» Goal of the exercise
Tally every line in the following material that has the word "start" in it, and answer with that figure alone.

» Data listing
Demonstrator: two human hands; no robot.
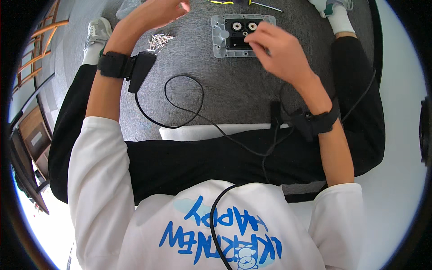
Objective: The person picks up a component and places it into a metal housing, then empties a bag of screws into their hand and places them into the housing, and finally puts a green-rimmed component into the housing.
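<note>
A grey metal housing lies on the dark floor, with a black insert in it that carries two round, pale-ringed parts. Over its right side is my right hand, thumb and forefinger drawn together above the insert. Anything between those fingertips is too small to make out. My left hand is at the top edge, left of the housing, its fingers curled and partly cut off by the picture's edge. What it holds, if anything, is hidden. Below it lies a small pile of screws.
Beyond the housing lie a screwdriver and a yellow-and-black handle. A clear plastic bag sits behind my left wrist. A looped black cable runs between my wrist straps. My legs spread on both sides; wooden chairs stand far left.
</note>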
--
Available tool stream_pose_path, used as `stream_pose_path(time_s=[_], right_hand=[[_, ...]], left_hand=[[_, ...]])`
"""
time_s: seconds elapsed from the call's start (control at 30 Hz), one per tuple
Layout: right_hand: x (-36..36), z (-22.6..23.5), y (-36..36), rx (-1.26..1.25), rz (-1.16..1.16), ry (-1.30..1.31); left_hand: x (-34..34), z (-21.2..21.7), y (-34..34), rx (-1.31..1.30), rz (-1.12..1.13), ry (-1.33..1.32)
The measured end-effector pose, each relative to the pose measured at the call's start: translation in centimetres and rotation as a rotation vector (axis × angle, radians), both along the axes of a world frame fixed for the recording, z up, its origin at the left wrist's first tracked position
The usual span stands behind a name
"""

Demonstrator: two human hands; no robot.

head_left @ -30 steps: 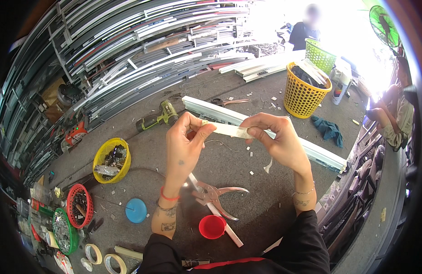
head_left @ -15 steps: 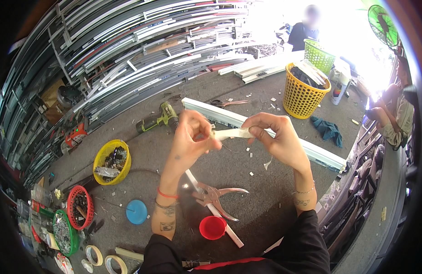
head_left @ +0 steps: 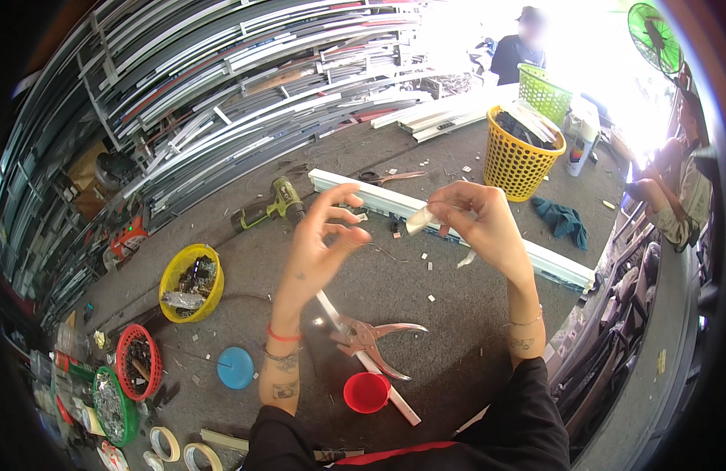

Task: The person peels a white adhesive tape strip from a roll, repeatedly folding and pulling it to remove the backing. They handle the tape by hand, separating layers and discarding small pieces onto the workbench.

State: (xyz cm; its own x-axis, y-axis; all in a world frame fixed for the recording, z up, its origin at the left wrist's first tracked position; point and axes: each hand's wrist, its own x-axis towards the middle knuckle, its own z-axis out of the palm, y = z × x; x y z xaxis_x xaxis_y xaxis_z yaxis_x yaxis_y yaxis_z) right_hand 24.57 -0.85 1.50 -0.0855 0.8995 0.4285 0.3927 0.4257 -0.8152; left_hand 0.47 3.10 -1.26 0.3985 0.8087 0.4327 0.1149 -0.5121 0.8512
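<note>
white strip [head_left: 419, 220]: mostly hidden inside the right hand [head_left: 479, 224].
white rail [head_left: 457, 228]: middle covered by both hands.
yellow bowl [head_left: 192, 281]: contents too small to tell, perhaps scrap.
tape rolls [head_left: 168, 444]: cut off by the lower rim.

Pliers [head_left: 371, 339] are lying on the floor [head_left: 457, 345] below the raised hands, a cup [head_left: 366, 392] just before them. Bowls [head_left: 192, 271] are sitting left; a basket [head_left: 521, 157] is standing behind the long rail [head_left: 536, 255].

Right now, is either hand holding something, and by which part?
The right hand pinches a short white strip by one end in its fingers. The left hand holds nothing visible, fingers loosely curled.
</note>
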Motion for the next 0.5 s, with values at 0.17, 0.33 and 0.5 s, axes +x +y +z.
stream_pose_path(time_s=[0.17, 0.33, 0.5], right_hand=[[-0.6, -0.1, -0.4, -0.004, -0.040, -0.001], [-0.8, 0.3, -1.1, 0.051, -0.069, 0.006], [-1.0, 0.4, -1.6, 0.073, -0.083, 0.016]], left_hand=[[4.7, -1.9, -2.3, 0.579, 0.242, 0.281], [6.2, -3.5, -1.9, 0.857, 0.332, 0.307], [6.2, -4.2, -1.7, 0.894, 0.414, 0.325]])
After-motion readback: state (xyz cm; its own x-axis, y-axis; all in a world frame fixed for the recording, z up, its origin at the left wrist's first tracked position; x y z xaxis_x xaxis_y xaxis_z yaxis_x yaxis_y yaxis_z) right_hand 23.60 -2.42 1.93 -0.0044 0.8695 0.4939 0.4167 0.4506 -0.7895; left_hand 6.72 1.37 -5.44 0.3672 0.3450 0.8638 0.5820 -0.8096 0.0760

» Written reply
2